All lines from the one with "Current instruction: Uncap" to the end of the listing below are to be transcribed exactly; both end lines are included, and no other lines are.
.....
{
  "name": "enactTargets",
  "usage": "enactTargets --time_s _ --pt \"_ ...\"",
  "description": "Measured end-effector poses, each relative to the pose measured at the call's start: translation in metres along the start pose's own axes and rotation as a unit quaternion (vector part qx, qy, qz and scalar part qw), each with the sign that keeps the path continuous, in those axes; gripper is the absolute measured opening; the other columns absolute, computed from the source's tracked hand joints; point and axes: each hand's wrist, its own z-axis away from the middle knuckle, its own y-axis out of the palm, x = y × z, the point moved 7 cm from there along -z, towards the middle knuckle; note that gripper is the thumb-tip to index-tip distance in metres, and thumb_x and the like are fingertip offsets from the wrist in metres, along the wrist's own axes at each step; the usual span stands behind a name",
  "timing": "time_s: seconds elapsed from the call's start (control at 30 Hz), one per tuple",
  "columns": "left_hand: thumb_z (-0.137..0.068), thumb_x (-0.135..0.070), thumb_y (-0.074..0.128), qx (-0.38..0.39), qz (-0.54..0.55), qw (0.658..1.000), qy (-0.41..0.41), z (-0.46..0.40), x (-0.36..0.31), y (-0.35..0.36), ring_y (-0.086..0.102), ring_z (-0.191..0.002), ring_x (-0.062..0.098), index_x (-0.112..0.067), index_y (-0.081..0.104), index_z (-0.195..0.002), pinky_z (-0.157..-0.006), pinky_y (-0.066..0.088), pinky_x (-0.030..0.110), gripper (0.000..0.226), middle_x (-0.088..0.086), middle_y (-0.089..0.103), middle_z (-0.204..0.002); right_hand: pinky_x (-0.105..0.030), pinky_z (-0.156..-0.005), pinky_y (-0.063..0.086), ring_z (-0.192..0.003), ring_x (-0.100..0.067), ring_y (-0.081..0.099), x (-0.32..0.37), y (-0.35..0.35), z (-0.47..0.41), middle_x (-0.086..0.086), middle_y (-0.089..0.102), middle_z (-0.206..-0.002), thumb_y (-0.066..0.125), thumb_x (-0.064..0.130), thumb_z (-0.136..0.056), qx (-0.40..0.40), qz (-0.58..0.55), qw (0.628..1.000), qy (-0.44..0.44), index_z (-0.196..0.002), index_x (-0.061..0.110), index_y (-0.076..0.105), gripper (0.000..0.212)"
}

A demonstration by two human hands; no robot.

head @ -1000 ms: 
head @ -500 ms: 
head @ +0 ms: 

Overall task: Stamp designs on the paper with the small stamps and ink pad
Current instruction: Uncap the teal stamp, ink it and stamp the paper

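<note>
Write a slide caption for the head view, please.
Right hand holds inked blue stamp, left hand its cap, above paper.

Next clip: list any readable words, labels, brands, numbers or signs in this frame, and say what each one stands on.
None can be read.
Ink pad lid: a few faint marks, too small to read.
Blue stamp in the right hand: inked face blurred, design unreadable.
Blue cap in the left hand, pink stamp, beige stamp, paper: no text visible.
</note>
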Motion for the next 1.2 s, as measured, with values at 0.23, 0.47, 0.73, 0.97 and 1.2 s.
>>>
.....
## RESULT
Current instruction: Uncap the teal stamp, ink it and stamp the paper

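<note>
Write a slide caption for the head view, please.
Right hand holds inked blue stamp, left hand its cap, above paper.

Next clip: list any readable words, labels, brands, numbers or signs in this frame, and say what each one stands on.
None can be read.
Ink pad lid: a few faint marks, too small to read.
Blue stamp in the right hand: inked face blurred, design unreadable.
Blue cap in the left hand, pink stamp, beige stamp, paper: no text visible.
</note>
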Motion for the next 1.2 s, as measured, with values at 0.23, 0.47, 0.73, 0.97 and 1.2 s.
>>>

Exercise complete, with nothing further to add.